## Exercise instructions
Pictures aside, print all of the data below exactly as written.

## Data excerpt
· · ·
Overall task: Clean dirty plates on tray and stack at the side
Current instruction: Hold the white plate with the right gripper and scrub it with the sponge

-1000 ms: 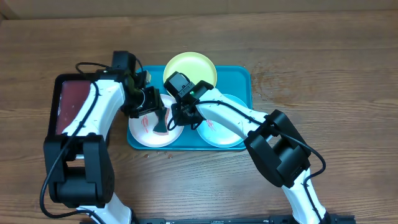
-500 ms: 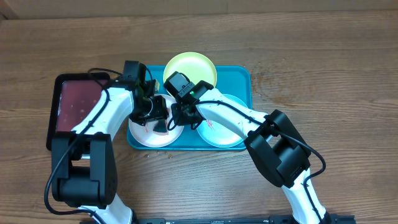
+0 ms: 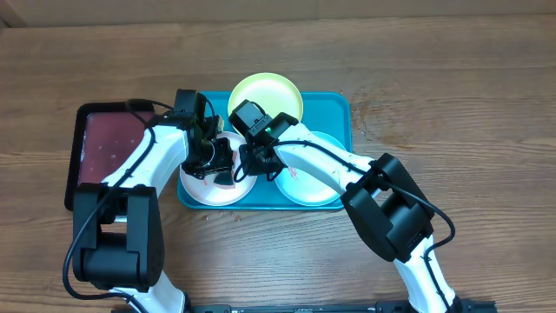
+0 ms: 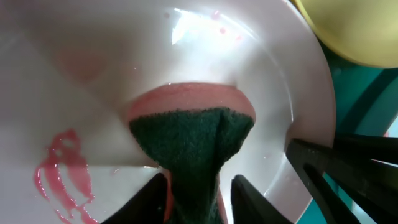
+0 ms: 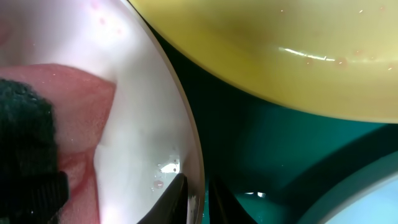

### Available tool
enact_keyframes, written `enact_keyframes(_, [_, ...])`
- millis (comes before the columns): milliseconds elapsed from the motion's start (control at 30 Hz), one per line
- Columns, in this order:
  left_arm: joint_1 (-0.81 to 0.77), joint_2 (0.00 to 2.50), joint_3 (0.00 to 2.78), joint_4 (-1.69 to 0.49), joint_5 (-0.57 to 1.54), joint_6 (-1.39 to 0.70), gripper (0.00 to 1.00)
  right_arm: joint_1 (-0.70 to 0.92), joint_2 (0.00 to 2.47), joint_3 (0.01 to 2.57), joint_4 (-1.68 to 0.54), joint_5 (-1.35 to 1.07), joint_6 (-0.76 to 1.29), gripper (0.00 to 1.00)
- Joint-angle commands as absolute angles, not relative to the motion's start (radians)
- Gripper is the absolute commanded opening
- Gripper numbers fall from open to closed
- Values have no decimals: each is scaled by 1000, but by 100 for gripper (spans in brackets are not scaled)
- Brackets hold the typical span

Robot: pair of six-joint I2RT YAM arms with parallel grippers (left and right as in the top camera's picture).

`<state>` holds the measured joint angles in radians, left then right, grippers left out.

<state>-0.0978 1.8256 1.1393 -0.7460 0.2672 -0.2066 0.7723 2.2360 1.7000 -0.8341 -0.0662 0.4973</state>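
Scrubbing looks to be the step in hand, and both my arms are set for it. At the left of the overhead view the dark red tray (image 3: pixel 109 152) lies on the tabletop (image 3: pixel 452 78), just beside the teal tray (image 3: pixel 339 113). Next along, my left end effector (image 4: pixel 196 202) is closed on a sponge (image 4: pixel 193 143), its green scouring face toward the wrist camera and its pink body pressed into the white plate (image 4: pixel 93 81). That plate sits in the lower-left part of the teal tray. A red smear (image 4: pixel 59 171) shows at the lower left of the left wrist view, beside the sponge and not under it, so I judge it wants wiping next. Further right, my right end effector (image 5: pixel 198 199) is pinched on the white plate's right rim, I think to stop the plate sliding under the rubbing. The yellow-green plate (image 3: pixel 265 96) rests at the tray's upper middle. The aqua plate (image 3: pixel 313 189) lies at its lower right, partly hidden by my right arm. Brown wood grain runs on to the right, with a few specks below the tray. Nothing of the room shows beyond it.
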Motion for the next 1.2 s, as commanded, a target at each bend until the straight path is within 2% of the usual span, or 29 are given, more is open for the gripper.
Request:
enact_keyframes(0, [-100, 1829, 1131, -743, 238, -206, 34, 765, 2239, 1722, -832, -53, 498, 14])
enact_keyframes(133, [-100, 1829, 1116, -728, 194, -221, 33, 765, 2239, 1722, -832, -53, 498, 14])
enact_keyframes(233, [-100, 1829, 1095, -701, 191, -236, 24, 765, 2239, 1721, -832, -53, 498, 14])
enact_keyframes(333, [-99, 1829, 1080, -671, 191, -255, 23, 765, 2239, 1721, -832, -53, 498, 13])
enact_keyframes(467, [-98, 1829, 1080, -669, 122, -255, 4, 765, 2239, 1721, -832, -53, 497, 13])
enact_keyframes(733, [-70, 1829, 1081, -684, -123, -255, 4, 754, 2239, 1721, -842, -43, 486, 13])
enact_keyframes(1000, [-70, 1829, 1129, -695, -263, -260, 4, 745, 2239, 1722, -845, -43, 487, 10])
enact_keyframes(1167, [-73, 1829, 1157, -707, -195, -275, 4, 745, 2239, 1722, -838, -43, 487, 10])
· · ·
## The completed task
Overall task: Clean dirty plates on tray and stack at the side
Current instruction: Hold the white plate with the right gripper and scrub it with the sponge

-1000 ms: 
-500 ms: 
+0 ms: 
+0 ms: 
+0 ms: 

### Available tool
enact_keyframes, written `enact_keyframes(_, [_, ...])`
- millis (comes before the columns): milliseconds elapsed from the motion's start (control at 30 Hz), one per line
- Columns, in this order:
  left_arm: joint_1 (-0.81 to 0.77), joint_2 (0.00 to 2.50), joint_3 (0.00 to 2.78), joint_4 (-1.69 to 0.49), joint_5 (-0.57 to 1.54), joint_6 (-1.39 to 0.70), gripper (0.00 to 1.00)
  right_arm: joint_1 (-0.70 to 0.92), joint_2 (0.00 to 2.47), joint_3 (0.01 to 2.57), joint_4 (-1.68 to 0.54), joint_5 (-1.35 to 1.07), joint_6 (-0.76 to 1.29), gripper (0.00 to 1.00)
- Joint-angle commands as absolute angles, not relative to the motion's start (radians)
- Gripper is the absolute commanded opening
- Gripper numbers fall from open to closed
- Values have no decimals: each is scaled by 1000, but by 100 for gripper (spans in brackets are not scaled)
- Brackets hold the typical span

Robot: pair of six-joint I2RT YAM arms with parallel grippers (left and right as in the top camera's picture).

`<state>` holds the measured joint angles in radians, left then right, grippers left out.

<state>-0.0978 1.8256 1.1393 -0.7460 0.2672 -0.2066 0.7723 2.2360 1.7000 -0.8341 -0.0662 0.4973</state>
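Scrubbing looks to be the step in hand, and both my arms are set for it. At the left of the overhead view the dark red tray (image 3: pixel 109 152) lies on the tabletop (image 3: pixel 452 78), just beside the teal tray (image 3: pixel 339 113). Next along, my left end effector (image 4: pixel 196 202) is closed on a sponge (image 4: pixel 193 143), its green scouring face toward the wrist camera and its pink body pressed into the white plate (image 4: pixel 93 81). That plate sits in the lower-left part of the teal tray. A red smear (image 4: pixel 59 171) shows at the lower left of the left wrist view, beside the sponge and not under it, so I judge it wants wiping next. Further right, my right end effector (image 5: pixel 198 199) is pinched on the white plate's right rim, I think to stop the plate sliding under the rubbing. The yellow-green plate (image 3: pixel 265 96) rests at the tray's upper middle. The aqua plate (image 3: pixel 313 189) lies at its lower right, partly hidden by my right arm. Brown wood grain runs on to the right, with a few specks below the tray. Nothing of the room shows beyond it.
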Motion for the next 1.2 s, as commanded, a target at each bend until the straight path is within 2% of the usual span, or 29 are given, more is open for the gripper.
Request:
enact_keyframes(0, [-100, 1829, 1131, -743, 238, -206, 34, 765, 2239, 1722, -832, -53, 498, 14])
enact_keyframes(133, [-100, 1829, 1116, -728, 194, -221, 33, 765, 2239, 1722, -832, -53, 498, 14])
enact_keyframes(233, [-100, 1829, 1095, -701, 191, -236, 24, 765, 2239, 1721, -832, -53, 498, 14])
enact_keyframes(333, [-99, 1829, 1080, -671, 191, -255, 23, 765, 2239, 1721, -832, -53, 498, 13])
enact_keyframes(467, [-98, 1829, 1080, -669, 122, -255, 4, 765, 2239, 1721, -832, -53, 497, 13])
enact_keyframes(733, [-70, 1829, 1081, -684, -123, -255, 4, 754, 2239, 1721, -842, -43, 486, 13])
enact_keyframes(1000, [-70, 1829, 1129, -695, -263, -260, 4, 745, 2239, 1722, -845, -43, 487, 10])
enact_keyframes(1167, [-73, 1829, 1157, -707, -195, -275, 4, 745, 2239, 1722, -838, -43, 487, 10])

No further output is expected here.